**What is needed:**
Scan each line of the entries below for the word "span" and count the ones where it appears. The answer is that number alone.

Items listed in a dataset:
....

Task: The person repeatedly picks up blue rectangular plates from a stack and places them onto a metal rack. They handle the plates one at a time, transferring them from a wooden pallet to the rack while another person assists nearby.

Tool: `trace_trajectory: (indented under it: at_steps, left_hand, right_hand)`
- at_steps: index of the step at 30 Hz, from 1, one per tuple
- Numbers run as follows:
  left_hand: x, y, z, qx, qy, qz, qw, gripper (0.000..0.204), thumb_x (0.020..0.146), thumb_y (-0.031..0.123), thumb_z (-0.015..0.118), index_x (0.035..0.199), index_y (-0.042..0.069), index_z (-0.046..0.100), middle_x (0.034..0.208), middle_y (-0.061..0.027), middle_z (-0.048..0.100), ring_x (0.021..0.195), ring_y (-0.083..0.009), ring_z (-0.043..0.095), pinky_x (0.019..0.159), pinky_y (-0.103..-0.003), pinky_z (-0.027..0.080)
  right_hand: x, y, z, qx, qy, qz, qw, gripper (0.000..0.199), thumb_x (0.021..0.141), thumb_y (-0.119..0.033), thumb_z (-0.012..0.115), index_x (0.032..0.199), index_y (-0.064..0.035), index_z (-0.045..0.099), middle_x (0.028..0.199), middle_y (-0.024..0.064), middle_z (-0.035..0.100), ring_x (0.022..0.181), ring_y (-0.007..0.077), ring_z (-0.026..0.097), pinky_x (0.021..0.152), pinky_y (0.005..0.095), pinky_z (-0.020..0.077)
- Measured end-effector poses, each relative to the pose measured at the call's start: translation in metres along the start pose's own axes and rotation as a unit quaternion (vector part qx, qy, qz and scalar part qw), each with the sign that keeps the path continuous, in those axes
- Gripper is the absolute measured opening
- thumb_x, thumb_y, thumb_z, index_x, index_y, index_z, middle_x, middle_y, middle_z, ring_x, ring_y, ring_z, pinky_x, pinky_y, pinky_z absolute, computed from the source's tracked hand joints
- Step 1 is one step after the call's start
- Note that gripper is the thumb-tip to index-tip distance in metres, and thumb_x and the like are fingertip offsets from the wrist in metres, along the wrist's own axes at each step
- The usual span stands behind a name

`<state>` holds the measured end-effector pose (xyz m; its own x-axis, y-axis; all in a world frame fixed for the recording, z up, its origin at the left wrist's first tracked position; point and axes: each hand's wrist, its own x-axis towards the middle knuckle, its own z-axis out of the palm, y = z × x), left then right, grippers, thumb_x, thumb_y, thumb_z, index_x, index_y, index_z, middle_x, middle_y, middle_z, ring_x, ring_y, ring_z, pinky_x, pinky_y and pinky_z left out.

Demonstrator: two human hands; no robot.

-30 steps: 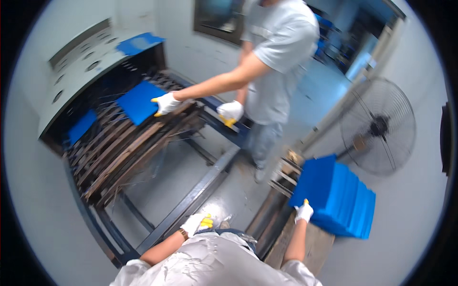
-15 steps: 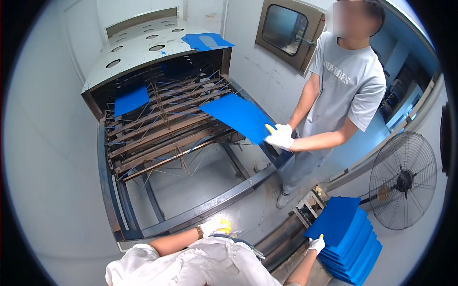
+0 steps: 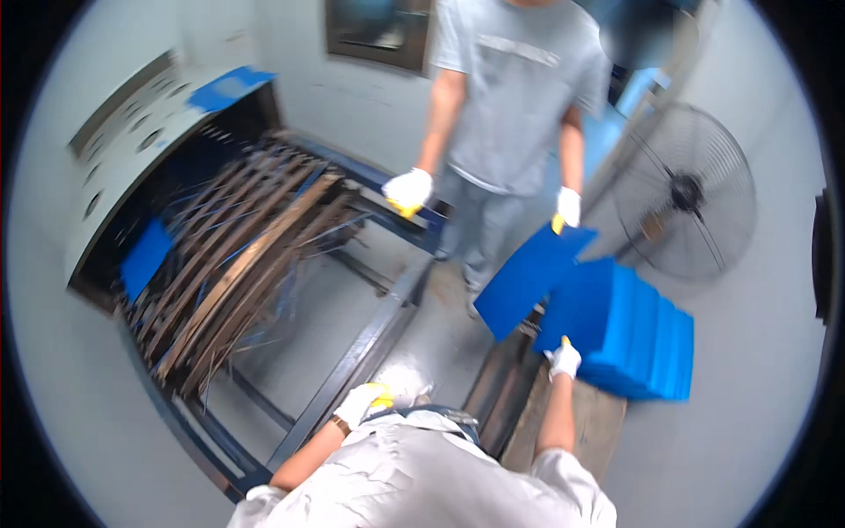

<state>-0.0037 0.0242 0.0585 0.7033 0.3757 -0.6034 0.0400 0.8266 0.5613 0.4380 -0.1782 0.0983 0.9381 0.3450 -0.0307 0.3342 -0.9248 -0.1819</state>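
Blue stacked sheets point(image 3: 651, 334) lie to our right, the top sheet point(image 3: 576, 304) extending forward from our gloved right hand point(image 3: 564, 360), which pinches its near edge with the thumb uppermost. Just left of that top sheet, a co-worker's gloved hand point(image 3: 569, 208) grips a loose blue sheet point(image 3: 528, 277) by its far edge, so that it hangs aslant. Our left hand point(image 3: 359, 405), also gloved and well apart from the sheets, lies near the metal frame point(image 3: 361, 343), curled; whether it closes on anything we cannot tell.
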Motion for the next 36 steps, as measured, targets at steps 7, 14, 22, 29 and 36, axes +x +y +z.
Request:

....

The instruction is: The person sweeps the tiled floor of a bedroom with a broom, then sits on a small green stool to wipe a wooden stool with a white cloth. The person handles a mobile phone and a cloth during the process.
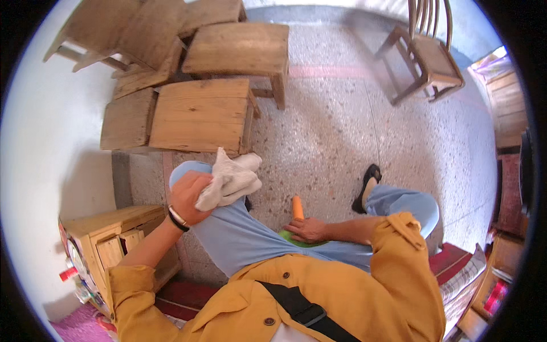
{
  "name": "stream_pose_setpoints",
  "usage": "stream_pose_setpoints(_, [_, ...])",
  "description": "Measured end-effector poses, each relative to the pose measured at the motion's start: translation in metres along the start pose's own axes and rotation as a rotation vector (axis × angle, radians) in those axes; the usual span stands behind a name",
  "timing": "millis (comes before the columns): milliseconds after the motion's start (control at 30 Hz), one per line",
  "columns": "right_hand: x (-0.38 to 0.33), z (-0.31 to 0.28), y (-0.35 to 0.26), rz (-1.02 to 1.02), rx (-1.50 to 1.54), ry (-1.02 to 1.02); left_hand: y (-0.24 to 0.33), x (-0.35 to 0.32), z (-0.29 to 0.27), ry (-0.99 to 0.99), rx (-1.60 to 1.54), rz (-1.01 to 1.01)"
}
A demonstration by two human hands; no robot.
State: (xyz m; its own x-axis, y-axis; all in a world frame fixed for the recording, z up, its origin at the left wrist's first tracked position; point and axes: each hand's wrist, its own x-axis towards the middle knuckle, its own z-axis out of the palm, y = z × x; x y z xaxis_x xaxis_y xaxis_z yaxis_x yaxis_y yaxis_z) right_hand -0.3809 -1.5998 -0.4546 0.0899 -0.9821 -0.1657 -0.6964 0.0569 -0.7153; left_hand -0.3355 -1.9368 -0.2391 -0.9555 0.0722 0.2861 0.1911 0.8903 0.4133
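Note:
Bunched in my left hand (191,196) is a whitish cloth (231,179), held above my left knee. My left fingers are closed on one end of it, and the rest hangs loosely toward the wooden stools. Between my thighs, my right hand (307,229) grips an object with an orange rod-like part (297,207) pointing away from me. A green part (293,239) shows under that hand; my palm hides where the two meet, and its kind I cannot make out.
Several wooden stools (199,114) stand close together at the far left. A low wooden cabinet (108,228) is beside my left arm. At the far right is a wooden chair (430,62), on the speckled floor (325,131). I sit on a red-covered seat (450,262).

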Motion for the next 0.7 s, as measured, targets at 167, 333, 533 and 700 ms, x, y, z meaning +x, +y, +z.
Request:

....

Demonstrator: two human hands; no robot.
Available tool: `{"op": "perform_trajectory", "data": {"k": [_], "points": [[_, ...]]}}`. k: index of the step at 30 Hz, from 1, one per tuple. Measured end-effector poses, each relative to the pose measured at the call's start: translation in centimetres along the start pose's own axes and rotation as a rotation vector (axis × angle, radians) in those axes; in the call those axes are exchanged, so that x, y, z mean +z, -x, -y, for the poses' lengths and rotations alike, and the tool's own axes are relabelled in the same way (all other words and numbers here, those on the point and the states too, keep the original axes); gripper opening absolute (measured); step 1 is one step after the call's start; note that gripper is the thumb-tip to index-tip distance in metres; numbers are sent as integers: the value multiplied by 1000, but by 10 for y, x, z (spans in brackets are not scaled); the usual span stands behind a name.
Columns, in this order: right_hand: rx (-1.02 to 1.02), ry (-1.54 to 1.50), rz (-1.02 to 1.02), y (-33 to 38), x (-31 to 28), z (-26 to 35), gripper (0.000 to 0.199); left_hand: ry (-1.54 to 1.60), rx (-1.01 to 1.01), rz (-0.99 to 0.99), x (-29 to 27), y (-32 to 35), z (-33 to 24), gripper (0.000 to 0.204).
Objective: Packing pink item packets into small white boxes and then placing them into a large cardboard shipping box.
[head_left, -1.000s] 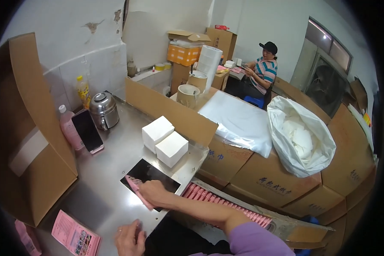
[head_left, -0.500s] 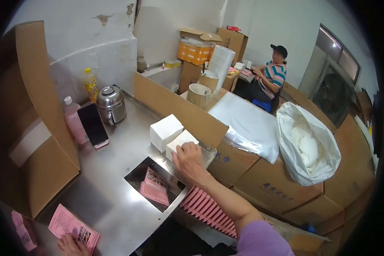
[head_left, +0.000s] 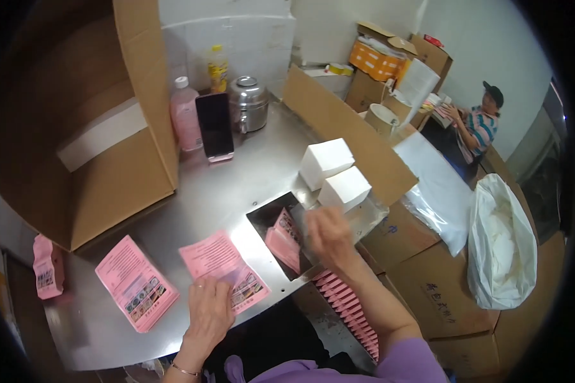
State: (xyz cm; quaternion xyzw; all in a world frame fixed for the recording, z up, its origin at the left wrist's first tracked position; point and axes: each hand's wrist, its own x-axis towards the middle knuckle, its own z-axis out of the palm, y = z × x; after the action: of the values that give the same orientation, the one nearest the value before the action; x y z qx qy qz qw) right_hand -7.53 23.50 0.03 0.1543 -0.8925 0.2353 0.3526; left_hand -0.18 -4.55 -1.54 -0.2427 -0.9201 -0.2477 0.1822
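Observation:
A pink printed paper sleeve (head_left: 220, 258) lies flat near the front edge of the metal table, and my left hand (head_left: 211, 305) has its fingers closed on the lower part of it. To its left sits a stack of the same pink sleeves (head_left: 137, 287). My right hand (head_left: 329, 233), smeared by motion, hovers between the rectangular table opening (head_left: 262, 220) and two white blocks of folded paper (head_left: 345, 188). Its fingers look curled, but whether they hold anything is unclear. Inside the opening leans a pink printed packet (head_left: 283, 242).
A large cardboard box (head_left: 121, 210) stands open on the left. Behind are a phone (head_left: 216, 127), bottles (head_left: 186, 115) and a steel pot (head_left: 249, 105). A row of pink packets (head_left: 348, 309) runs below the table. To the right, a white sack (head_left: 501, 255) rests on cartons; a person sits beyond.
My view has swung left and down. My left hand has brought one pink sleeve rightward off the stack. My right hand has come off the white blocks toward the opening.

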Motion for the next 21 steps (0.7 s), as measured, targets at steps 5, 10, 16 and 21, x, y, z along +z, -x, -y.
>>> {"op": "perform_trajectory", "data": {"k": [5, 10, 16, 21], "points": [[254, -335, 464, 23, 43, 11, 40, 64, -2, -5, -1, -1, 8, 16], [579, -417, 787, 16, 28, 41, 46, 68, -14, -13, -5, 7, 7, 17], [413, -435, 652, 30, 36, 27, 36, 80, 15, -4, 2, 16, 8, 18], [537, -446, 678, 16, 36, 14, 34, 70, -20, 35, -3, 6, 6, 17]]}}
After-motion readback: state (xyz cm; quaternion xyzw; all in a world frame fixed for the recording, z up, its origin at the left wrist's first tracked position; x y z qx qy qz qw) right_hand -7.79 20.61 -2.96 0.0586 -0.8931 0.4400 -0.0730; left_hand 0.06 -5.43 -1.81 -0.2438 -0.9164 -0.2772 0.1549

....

**Answer to this task:**
3